The magnitude of the data generation activity in the education sector and the benefits of leveraging improvements in data management capacity become more visible when considered at a national or regional level. As an example, the amount of data collected every year from the nearly 5000 elementary and secondary public schools serving over 2 million students in Ontario (Canada) increased from about 8 million records in 2005 to about 110 million records in 2014 following the introduction of the Ontario School Information System (OnSIS). By enabling highly granular statistical modelling and a rich contextualisation of student achievement patterns over time, OnSIS has improved the capacity of the ministry to monitor key indicators about policy priorities and base its strategic planning on timely and consistent evidence (OECD, 2015). The case of OnSIS and other publicly administered information systems also serves to emphasise that the huge and growing volume of data maintained by education agencies pertains essentially to “conventional”, administrative school and student records rather than to the unstructured data streams generated in digital environments that discussions about big data in education commonly allude to (e.g. Long and Siemens, 2011).

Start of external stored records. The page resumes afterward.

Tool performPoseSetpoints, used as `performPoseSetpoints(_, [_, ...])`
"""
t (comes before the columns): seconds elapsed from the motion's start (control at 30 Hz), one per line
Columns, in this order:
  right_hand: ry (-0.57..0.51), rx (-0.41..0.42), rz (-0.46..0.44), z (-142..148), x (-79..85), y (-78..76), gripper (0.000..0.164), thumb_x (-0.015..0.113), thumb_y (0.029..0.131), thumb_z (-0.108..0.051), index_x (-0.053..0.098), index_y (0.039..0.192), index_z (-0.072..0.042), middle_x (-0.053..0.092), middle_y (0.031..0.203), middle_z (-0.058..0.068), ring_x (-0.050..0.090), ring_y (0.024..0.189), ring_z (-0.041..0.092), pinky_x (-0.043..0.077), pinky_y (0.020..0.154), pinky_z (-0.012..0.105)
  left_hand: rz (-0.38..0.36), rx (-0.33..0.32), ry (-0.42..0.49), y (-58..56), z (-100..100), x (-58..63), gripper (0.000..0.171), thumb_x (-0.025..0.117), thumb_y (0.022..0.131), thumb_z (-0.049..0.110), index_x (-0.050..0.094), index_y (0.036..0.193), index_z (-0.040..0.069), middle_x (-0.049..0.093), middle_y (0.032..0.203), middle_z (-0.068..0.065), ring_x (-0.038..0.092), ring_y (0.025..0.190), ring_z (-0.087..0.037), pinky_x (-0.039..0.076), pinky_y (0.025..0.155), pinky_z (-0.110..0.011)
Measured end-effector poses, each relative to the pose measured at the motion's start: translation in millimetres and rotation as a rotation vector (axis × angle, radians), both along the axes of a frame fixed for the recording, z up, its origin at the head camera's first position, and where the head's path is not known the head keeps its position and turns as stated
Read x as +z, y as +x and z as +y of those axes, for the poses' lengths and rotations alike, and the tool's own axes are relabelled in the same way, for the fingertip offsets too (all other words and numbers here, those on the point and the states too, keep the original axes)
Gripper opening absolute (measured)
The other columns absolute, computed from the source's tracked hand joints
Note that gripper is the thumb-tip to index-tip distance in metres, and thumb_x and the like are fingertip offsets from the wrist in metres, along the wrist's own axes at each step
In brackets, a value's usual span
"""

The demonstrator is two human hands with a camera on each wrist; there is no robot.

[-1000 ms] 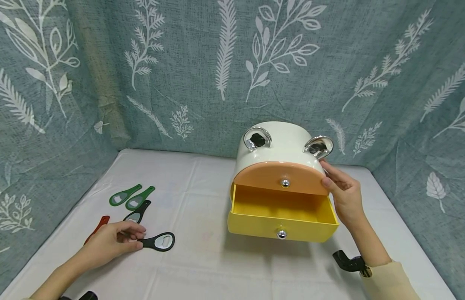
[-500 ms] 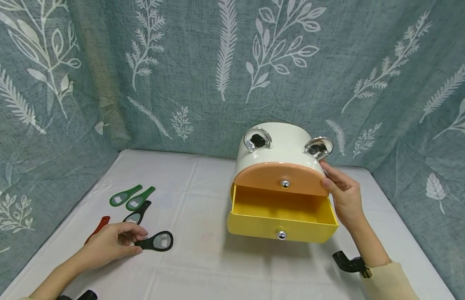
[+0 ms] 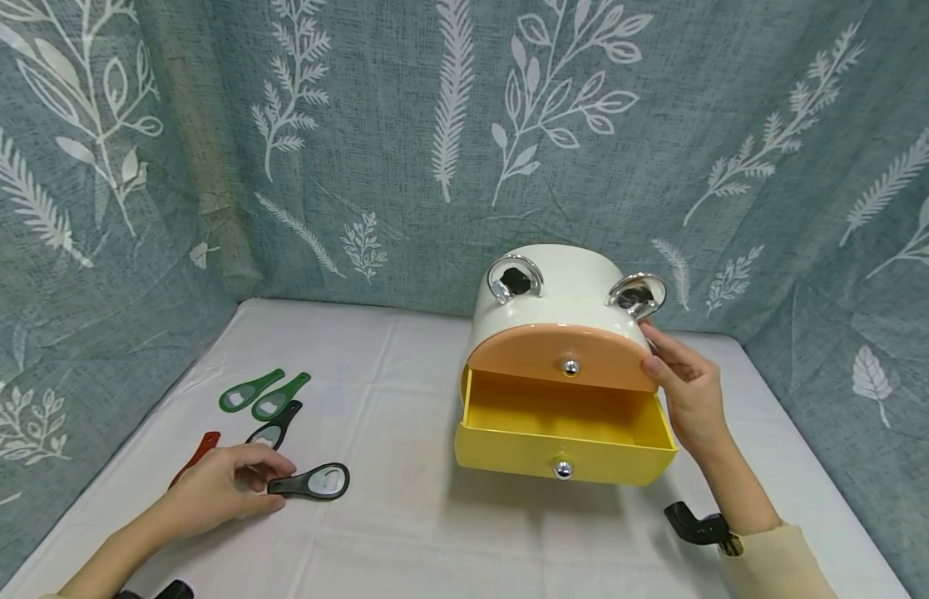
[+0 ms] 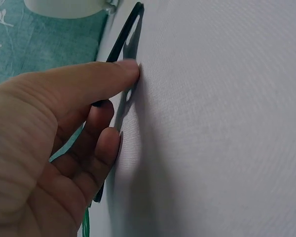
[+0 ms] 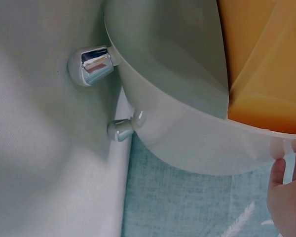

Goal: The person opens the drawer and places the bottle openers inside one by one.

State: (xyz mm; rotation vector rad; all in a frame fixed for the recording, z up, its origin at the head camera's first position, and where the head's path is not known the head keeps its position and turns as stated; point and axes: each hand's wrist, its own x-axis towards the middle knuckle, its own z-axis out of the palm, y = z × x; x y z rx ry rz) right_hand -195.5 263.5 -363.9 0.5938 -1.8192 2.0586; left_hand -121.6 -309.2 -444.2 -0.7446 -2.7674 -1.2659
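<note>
Black, a slim bottle opener (image 3: pixel 314 482) is sitting in a close thumb-and-finger pinch of the left hand (image 3: pixel 215 484), over the white tablecloth (image 3: pixel 392 532); it is looking light, stiff and sturdy, its handle (image 3: pixel 292 485) offering the safest hold. The right hand (image 3: pixel 690 399) is gripping the box (image 3: pixel 565 287).

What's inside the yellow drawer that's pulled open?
Only bare yellow surfaces show inside the yellow drawer; no object is visible there. The orange front above covers its rear part, and its own front panel hides the nearest strip, so I can't tell there.
</note>
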Motion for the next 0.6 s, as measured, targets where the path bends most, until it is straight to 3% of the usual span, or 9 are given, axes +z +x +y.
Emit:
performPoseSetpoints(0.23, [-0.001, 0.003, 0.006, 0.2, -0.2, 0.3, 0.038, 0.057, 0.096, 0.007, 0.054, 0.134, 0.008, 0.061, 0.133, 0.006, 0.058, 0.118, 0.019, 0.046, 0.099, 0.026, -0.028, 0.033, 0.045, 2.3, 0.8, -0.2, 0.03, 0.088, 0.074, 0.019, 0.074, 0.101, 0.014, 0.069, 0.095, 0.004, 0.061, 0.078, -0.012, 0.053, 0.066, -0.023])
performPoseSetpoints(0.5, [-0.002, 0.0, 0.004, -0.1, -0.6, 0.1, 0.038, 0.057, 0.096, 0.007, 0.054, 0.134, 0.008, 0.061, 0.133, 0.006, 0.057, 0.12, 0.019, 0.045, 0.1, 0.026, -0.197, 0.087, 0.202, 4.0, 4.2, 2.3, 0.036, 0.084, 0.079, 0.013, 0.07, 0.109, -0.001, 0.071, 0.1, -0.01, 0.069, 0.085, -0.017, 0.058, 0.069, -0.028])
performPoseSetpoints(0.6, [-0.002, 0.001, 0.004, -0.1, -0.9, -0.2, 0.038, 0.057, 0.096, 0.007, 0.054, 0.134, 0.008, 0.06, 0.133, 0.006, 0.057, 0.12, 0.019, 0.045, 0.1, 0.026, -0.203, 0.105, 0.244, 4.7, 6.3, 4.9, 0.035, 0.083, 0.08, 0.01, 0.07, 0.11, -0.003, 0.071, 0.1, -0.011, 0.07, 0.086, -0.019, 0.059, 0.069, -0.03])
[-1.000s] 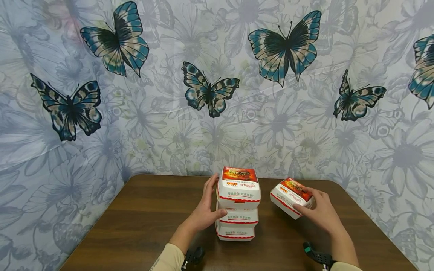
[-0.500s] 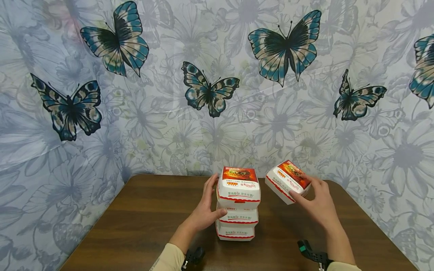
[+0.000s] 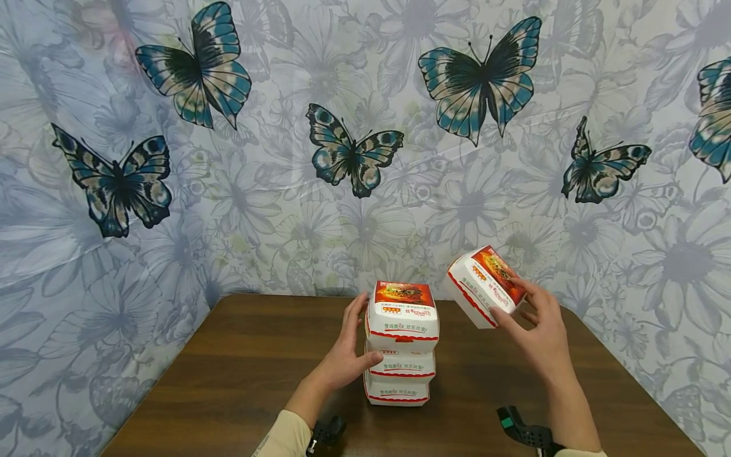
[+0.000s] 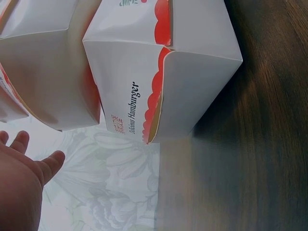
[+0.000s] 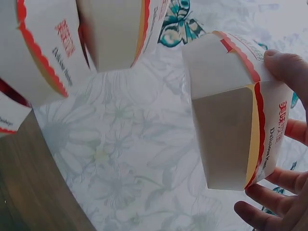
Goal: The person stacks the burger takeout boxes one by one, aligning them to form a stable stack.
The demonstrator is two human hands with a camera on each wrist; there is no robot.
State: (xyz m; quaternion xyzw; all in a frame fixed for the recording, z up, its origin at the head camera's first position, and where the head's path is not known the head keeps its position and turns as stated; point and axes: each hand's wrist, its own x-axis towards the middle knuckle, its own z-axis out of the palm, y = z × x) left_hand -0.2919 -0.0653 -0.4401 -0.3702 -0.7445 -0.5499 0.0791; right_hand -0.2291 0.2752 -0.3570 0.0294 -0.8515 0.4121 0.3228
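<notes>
Three white-and-red paper hamburger boxes form a stack (image 3: 402, 365) on the brown table, each printed with red scalloped edging. My left hand (image 3: 342, 358) is at the stack's left side, fingers extended towards the back and thumb near the front edge; contact is unclear. In the left wrist view its fingertips (image 4: 57, 159) look straight and spread beside the boxes. Above the table, to the right of the stack, my right hand (image 3: 539, 333) holds a fourth hamburger box (image 3: 480, 285) tilted, its lower left corner down. In the right wrist view the thumb (image 5: 279, 62) presses on its lid side, with fingers opposite.
The wooden table (image 3: 257, 355) reaches back to a wall cloth (image 3: 285, 247) patterned with pale flowers and teal butterflies. Black straps with a camera mount (image 3: 328, 435) sit on the left wrist, and a similar black mount (image 3: 525, 428) on the right.
My right hand has raised the hamburger box off the table, slightly leftwards and higher, and tilted it more. My left hand and the stack have stayed in place.
</notes>
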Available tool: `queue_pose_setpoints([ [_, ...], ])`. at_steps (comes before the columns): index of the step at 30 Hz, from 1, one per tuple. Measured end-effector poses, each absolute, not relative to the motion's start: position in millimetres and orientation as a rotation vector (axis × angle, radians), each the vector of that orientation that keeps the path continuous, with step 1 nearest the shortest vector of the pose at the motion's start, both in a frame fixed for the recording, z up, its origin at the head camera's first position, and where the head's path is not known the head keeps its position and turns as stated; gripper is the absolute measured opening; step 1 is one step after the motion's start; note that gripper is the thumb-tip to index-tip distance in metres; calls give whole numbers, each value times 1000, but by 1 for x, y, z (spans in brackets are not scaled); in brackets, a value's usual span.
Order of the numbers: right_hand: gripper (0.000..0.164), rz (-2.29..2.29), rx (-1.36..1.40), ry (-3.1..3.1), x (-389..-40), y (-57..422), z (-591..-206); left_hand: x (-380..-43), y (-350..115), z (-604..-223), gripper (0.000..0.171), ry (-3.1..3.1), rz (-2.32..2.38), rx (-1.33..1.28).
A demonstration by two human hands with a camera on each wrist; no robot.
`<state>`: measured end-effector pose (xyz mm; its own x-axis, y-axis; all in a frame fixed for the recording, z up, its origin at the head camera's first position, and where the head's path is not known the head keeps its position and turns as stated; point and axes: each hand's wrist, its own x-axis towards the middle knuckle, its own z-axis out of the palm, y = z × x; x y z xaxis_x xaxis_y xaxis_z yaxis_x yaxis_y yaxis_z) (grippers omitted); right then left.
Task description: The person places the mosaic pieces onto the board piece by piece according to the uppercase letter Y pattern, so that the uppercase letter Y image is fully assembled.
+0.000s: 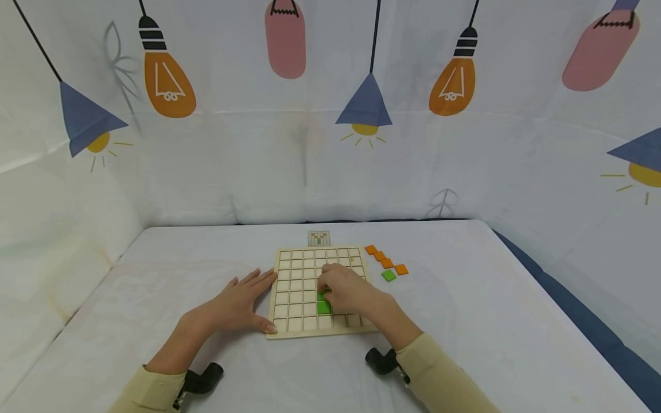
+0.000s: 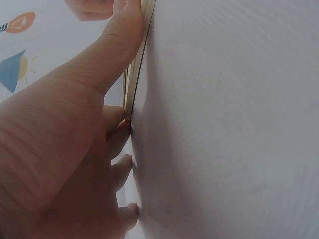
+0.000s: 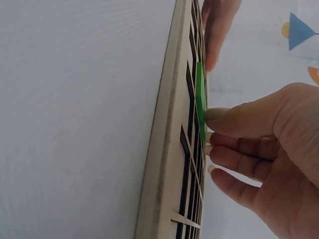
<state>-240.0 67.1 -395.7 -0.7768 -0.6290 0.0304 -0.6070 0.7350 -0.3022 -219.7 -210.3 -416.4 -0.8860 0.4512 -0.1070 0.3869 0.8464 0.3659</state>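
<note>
A wooden grid board [image 1: 289, 332] lies on the white table, its square cells framed by dark lines. My left hand [image 1: 234, 304] rests at its left side with fingers spread, fingertips at the edge and thumb on the near left corner. Over the middle of the board, my right hand [image 1: 351, 289] has its fingers bent down and pinches a green square tile [image 1: 321, 296], mostly hidden under the fingertips. Just in front of that one, another green tile [image 1: 323, 308] sits in a cell. In the right wrist view, the thumb [image 3: 217, 114] touches the green [image 3: 200, 94] at board level.
Several orange tiles [image 1: 387, 263] and one green tile [image 1: 389, 276] lie loose to the right of the board. Behind its far edge is a small pattern card [image 1: 319, 238]. A white curtain [image 1: 232, 166] printed with lamps hangs behind the table [image 1: 490, 321].
</note>
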Motion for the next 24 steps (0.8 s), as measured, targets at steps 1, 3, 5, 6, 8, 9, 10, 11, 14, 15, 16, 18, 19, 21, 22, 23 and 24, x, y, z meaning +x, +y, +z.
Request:
queue_pose_setpoints([
  [1,13,-457,-1022,2859,-240,67,-396,-220,-210,-416,120,2837,505,653],
  [3,13,-454,-1026,2857,-240,67,-395,-219,-211,-416,120,2840,501,658],
  [5,13,-457,-1027,2853,-240,68,-395,-219,-211,-416,120,2840,500,657],
  [6,14,-460,-1024,2850,-240,68,-396,-219,-211,-416,120,2839,500,656],
  [8,14,-466,-1018,2844,-241,69,-396,-220,-211,-416,120,2835,504,654],
  [9,15,-468,-1016,2840,-241,69,-396,-220,-211,-416,120,2834,505,654],
  [10,15,-474,-1015,2836,-242,70,-396,-220,-211,-416,120,2833,506,653],
  [11,15,-479,-1011,2832,-242,70,-396,-220,-210,-416,120,2832,506,653],
  [14,16,-480,-1001,2821,-241,71,-396,-220,-210,-416,120,2832,501,653],
  [15,16,-482,-995,2817,-241,71,-395,-220,-210,-417,120,2832,499,651],
  [16,16,-486,-989,2812,-241,72,-395,-220,-210,-417,120,2832,497,649],
  [18,17,-493,-978,2800,-240,73,-394,-220,-210,-417,120,2832,493,647],
  [19,17,-501,-975,2794,-240,75,-394,-220,-210,-417,120,2831,493,646],
  [21,18,-523,-972,2779,-240,78,-394,-220,-210,-416,120,2833,492,647],
  [22,18,-530,-975,2776,-241,80,-394,-220,-210,-416,120,2833,492,649],
  [23,19,-536,-975,2773,-242,82,-394,-220,-210,-416,120,2833,493,650],
  [24,19,-541,-974,2771,-242,84,-394,-220,-210,-416,120,2833,494,651],
])
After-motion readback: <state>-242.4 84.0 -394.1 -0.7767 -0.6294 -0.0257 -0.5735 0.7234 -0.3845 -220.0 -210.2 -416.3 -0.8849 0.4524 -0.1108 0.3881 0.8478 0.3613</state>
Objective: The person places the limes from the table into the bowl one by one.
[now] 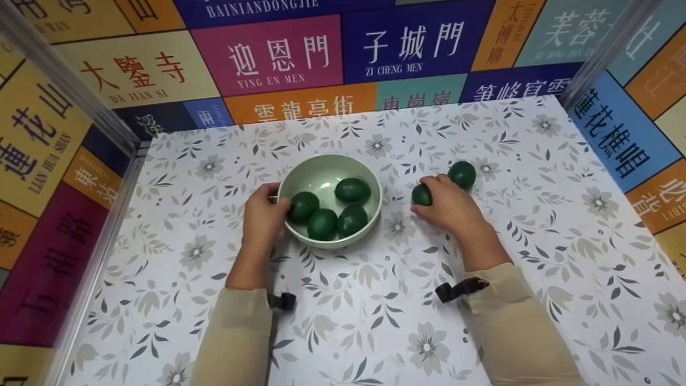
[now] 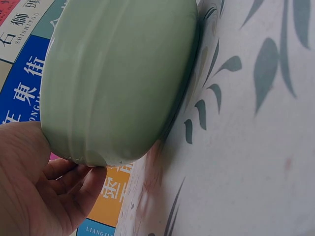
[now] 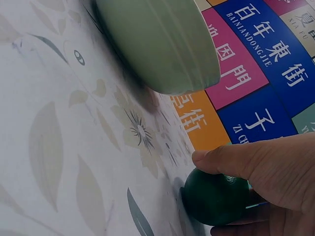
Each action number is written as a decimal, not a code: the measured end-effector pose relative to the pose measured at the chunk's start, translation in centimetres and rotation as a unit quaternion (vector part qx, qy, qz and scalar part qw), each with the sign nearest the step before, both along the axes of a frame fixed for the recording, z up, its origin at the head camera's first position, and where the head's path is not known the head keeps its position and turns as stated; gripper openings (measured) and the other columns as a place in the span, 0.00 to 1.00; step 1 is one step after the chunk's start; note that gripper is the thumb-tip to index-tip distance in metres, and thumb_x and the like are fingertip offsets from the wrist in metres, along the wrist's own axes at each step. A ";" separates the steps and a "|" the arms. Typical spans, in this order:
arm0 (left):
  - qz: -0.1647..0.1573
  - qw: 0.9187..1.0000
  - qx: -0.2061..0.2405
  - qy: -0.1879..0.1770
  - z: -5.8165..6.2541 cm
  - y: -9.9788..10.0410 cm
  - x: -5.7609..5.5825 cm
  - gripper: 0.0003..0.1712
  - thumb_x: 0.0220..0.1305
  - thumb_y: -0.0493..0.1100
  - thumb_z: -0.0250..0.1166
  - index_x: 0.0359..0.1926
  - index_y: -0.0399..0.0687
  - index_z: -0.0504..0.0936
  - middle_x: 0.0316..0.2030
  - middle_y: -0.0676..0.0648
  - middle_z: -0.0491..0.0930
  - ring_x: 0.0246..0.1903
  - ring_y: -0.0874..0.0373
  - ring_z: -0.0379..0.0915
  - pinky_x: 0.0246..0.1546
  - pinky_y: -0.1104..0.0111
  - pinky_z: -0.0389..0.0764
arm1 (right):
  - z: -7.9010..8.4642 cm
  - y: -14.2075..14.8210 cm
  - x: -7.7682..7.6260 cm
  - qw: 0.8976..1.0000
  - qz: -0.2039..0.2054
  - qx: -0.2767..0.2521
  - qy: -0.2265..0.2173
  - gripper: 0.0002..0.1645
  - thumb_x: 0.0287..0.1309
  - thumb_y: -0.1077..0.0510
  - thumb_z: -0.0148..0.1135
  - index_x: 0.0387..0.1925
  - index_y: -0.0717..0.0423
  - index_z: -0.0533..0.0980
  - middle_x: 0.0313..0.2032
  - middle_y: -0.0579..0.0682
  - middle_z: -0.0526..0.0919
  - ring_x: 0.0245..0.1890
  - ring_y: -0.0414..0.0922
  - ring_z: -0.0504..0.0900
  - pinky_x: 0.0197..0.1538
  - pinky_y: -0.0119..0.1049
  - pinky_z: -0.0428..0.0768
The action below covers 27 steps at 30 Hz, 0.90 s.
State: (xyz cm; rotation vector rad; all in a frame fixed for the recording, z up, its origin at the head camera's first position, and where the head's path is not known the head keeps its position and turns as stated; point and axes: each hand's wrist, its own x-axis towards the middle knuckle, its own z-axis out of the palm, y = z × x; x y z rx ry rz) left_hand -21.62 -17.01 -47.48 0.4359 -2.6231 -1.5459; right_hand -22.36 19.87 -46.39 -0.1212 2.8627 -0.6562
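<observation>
A pale green bowl (image 1: 329,166) stands left of the table's middle, with several dark green, egg-shaped fruits like limes (image 1: 352,190) lying inside. My left hand (image 1: 262,217) grips the bowl's left rim, thumb over the edge and fingers outside; the left wrist view shows the bowl's outer wall (image 2: 118,83) beside that hand (image 2: 54,187). To the right of the bowl, my right hand (image 1: 447,203) holds one green fruit (image 1: 422,195) between thumb and fingers. The right wrist view has this fruit (image 3: 216,196) low, close to the tabletop. Another green fruit (image 1: 462,175) lies just behind the right hand.
A white cloth with grey flowers and leaves covers the table (image 1: 375,300). Colourful panels with Chinese lettering (image 1: 268,56) stand along the back and both sides. Dark straps (image 1: 461,289) sit around the wrists, over beige sleeves (image 1: 514,321).
</observation>
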 end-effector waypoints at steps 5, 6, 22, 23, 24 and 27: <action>-0.003 1.000 0.000 0.004 0.0 0.0 0.1 0.26 0.60 0.40 0.62 0.61 0.46 0.83 0.53 0.46 0.85 0.50 0.52 0.80 0.52 0.61 0.81 | -0.2 0.1 0.0 1.000 0.010 -0.003 0.008 0.43 0.64 0.45 0.69 0.74 0.58 0.65 0.66 0.64 0.71 0.63 0.65 0.76 0.66 0.63 0.73; -0.003 1.000 -0.001 0.005 0.0 0.0 0.1 0.26 0.60 0.40 0.62 0.61 0.46 0.82 0.53 0.45 0.85 0.50 0.52 0.80 0.52 0.60 0.81 | -0.2 0.1 0.0 1.000 0.010 -0.003 0.008 0.43 0.64 0.45 0.68 0.74 0.58 0.65 0.66 0.64 0.71 0.63 0.65 0.76 0.66 0.63 0.73; -0.002 1.000 0.003 0.005 0.0 0.0 0.1 0.26 0.61 0.40 0.62 0.61 0.45 0.82 0.55 0.45 0.84 0.51 0.52 0.79 0.54 0.60 0.80 | -0.3 0.1 -0.1 1.000 0.005 -0.006 0.009 0.43 0.64 0.45 0.68 0.74 0.57 0.65 0.65 0.63 0.72 0.63 0.65 0.76 0.67 0.63 0.73; -0.001 1.000 0.002 0.005 0.0 0.0 0.1 0.26 0.60 0.40 0.62 0.61 0.45 0.82 0.55 0.45 0.84 0.51 0.52 0.79 0.54 0.60 0.80 | -0.4 0.1 -0.1 1.000 0.005 -0.007 0.008 0.43 0.64 0.45 0.68 0.75 0.58 0.65 0.65 0.64 0.72 0.63 0.65 0.76 0.67 0.63 0.73; 0.000 1.000 0.002 0.006 0.0 0.0 0.1 0.26 0.60 0.40 0.62 0.61 0.45 0.82 0.55 0.45 0.84 0.51 0.52 0.79 0.54 0.60 0.80 | -0.4 0.1 -0.2 1.000 0.004 -0.007 0.008 0.43 0.64 0.45 0.68 0.75 0.57 0.65 0.65 0.64 0.72 0.64 0.65 0.76 0.67 0.63 0.73; 0.001 1.000 0.003 0.007 -0.1 0.1 0.1 0.26 0.60 0.40 0.63 0.60 0.45 0.82 0.54 0.45 0.84 0.51 0.52 0.79 0.54 0.60 0.80 | -0.4 0.1 -0.2 1.000 0.004 -0.006 0.004 0.44 0.65 0.45 0.68 0.75 0.58 0.65 0.66 0.64 0.71 0.64 0.65 0.75 0.68 0.63 0.72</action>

In 2012, an average of 85% of students across OECD countries attended schools where data are recorded systematically for quality assurance and improvement purposes, including student attendance and assessment results, and teacher professional development data (OECD, 2013a). The use of student assessment data for monitoring progress through comparisons with district or national benchmarks increased throughout the 2000s in most countries for which the information is available (OECD, 2014). While indicators of student achievement remain the most visible type of education data, a wider array of elements reflecting the quality of teaching and learning are also frequently collected as the result of evaluation and assessment practices (OECD, 2013a).
The growing scope and frequency of education data is related to the central role that evaluation and assessment policies have gained in national education agendas, and which respond to a climate of public sector accountability and increasing demands for effectiveness and quality in education (OECD, 2013b). As data-driven decision-making is increasingly advocated as a strategy for educational improvement across countries (e.g. Coburn and Turner, 2012; Mandinach, 2012; Schildkamp et al., 2013), it is important for education systems to develop a knowledge-supporting infrastructure that can promote more efficient uses of data among a range of stakeholders.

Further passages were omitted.